▶ **Instructions to follow**
Print the listing once more, exactly as it stands.

--- START ---

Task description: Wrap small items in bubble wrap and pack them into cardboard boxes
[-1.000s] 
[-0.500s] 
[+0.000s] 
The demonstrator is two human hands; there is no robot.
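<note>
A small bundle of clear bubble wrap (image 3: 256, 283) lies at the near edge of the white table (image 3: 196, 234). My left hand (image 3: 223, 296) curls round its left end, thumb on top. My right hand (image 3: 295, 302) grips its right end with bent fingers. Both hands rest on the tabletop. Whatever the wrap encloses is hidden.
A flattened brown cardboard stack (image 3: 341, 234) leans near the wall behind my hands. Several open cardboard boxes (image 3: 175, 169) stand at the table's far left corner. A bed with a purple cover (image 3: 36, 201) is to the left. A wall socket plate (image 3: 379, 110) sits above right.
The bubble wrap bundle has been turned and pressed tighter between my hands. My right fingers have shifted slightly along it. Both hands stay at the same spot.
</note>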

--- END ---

▶ **Answer to the problem**
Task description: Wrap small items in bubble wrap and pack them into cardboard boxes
[-1.000s] 
[-0.500s] 
[+0.000s] 
The demonstrator is two human hands; there is no robot.
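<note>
A small bundle of clear bubble wrap (image 3: 256, 283) lies at the near edge of the white table (image 3: 196, 234). My left hand (image 3: 223, 296) curls round its left end, thumb on top. My right hand (image 3: 295, 302) grips its right end with bent fingers. Both hands rest on the tabletop. Whatever the wrap encloses is hidden.
A flattened brown cardboard stack (image 3: 341, 234) leans near the wall behind my hands. Several open cardboard boxes (image 3: 175, 169) stand at the table's far left corner. A bed with a purple cover (image 3: 36, 201) is to the left. A wall socket plate (image 3: 379, 110) sits above right.
The bubble wrap bundle has been turned and pressed tighter between my hands. My right fingers have shifted slightly along it. Both hands stay at the same spot.
</note>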

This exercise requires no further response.